Kelvin Hopkins: In an earlier intervention, I suggested that funding for children with serious special needs should be provided centrally, so that expense would not influence the decision of the local authority officers.
To finish my anecdote, the special needs adviser for the county visited the school to speak to my wife. My wife had said that she could not provide one-to-one teaching, much as she would love to do so, with a class
full of kids, so the adviser said to her, Oh well, Mrs. Hopkins, Ill have a word with him and try to do a bit with him myself. Half an hour later, he came back and said, Mrs. Hopkins, I can do nothing with him. That was the special needs adviser from the county authority.

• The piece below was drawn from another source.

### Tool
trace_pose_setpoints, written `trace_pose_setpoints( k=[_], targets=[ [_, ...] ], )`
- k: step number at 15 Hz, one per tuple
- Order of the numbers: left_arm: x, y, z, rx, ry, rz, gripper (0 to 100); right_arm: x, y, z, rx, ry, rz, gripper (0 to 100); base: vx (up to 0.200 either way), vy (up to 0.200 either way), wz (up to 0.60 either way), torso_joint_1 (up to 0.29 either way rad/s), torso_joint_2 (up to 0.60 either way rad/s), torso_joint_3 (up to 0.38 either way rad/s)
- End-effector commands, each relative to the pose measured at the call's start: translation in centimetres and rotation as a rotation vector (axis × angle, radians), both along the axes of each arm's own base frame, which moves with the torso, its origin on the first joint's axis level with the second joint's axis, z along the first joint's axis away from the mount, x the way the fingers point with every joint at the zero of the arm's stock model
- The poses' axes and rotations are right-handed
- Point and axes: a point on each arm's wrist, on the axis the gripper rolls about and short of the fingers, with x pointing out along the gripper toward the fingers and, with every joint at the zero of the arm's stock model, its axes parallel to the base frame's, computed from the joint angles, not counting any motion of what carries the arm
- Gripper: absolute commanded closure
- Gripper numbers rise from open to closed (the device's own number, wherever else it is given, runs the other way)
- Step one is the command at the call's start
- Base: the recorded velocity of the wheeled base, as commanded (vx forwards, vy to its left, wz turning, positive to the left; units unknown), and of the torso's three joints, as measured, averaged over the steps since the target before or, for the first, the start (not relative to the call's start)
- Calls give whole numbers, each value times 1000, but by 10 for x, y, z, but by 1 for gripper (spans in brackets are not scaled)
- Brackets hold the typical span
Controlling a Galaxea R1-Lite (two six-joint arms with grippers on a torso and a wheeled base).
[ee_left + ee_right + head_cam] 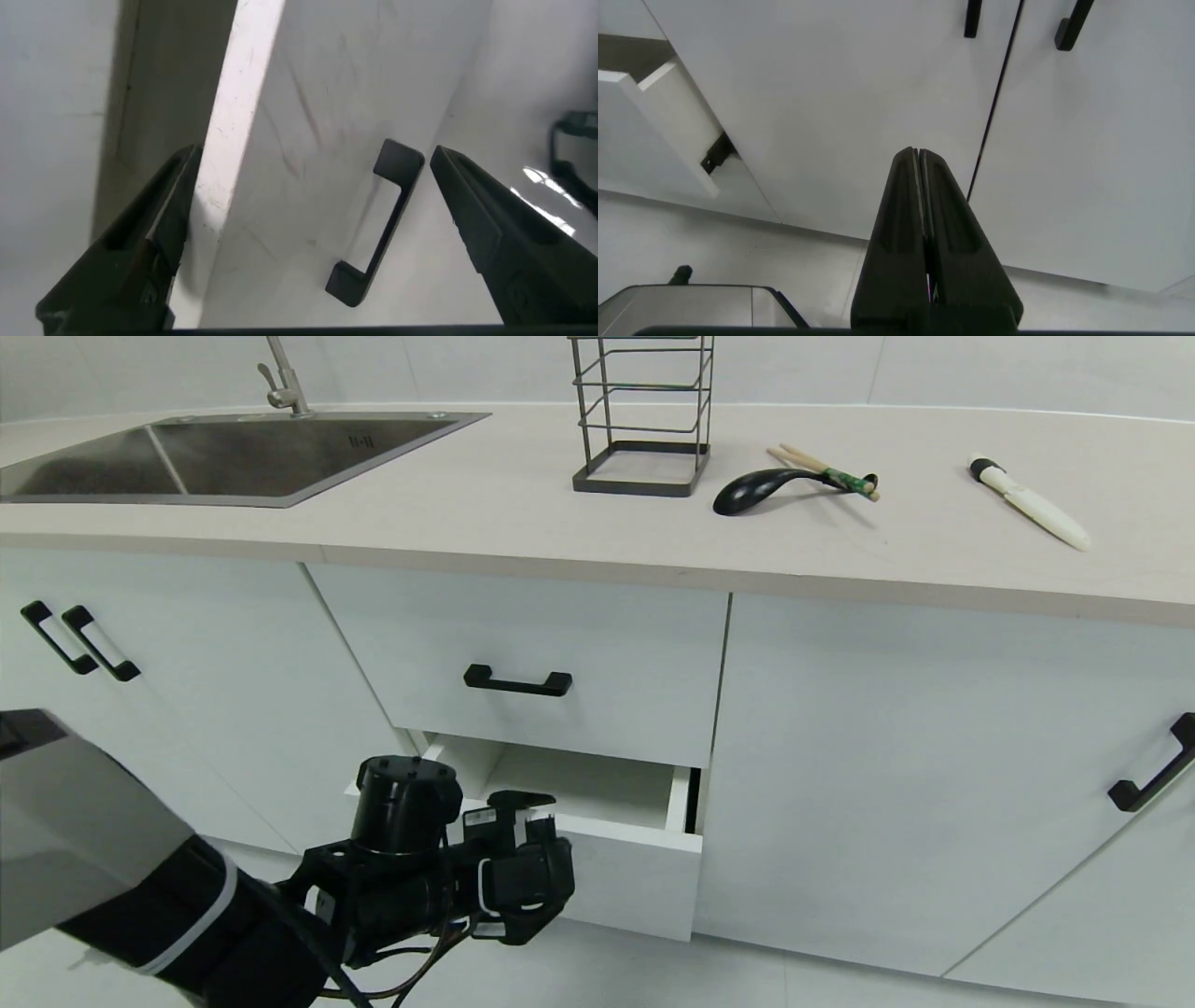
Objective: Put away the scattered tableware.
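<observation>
On the counter lie a black spoon (756, 488), a pair of chopsticks (822, 469) crossing its handle, and a white knife with a black grip (1032, 504) farther right. Below, the lower drawer (681, 803) is pulled partly out and looks empty. My left gripper (537, 873) hangs in front of this drawer's front panel. In the left wrist view the gripper (313, 154) is open, and the drawer's black handle (374, 224) lies between the fingers, apart from both. My right gripper (920, 159) is shut on nothing, low before the cabinet doors, with the open drawer (663, 103) off to one side.
A dark wire rack (642, 420) stands on the counter behind the spoon. The steel sink (233, 453) with its tap is at the back left. The closed upper drawer (518, 681) sits above the open one. Cabinet doors with black handles (1153, 775) flank both sides.
</observation>
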Motion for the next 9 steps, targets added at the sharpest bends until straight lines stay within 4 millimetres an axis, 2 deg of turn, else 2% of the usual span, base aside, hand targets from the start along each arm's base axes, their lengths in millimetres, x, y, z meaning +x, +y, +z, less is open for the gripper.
trace_pose_setpoints(
  k=[1, 3, 6, 9],
  targets=[
    [-25, -2, 12, -17, -17, -42, 0, 0, 0, 0, 0, 2, 1, 100, 0, 0, 0, 0, 0, 0],
    [-37, -6, 16, -35, -4, -65, 0, 0, 0, 0, 0, 1, 1, 100, 0, 0, 0, 0, 0, 0],
    [-54, -1, 14, -29, 21, -81, 0, 0, 0, 0, 0, 1, 1, 100, 0, 0, 0, 0, 0, 0],
    [-59, -1, 11, -19, 37, -90, 0, 0, 0, 0, 0, 1, 1, 100, 0, 0, 0, 0, 0, 0]
  ],
)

My wife asked whether the child needed statementing, and a year later he was statemented and went to a special school. The resistance of the education authority on the grounds of cost, and sometimes prejudice, was clearly evident.
In my early days as a Member of Parliament, I had a tense relationship with the senior education officers in the new unitary authority. Fortunately, they have now moved on so I can speak a little more freely about them. We had a difference of view. Schools in privileged areas want to exclude all children with difficulties because they like nice, bright, university-bound children to teach, and do not want to worry about the rest. On the other hand, some people, for the best of motives, want blanket inclusion, although that may not be the right course. I had three cases in which the authority refused point blank to contemplate giving a place in a special school to children with serious behavioural problems who clearly needed that place. It took a long time, involving the media, before the authority relented. I know that some of those children are now doing very well in special school provision.
I supported the hon. Member for Mid-Bedfordshire (Mrs. Dorries), who has a strong view about the need for special school provision, and I spoke in her debate a year or so ago on the issue. We have campaigned together on it. I do not suggest that all children need to be excluded, but neither do I suggest that all children can be left in mainstream schools without proper support. Children have a range of needs, and the hon. Member for Buckingham (John Bercow) made that point very powerfully. One has to look carefully at the specific needs of every child. Some of them are simple, and some are complex, but all relate to that particular child. Provision needs to be made for those specific difficulties, sometimes through special schools.
John Bercow: The hon. Gentleman is making a characteristically powerful speech. What really worries me and, I suspect, many hon. Members is that access to what is required for a child is dependent on ability to pay. My sense is that if parents are educated, articulate, not completely broke, willing to joust with authority and capable of writing a letter, they will in the end probably get what their child needs. The people who trouble my conscience are those who are possibly afflicted by all sorts of problems, not necessarily educated, may not have the willpower, have other issues weighing them down, do not know where to go and cannot get help. They may not go to SENDISTthe special educational needs and disability tribunaland if they do, they are up against a resourced local authority that can crush them. That is not on, is it?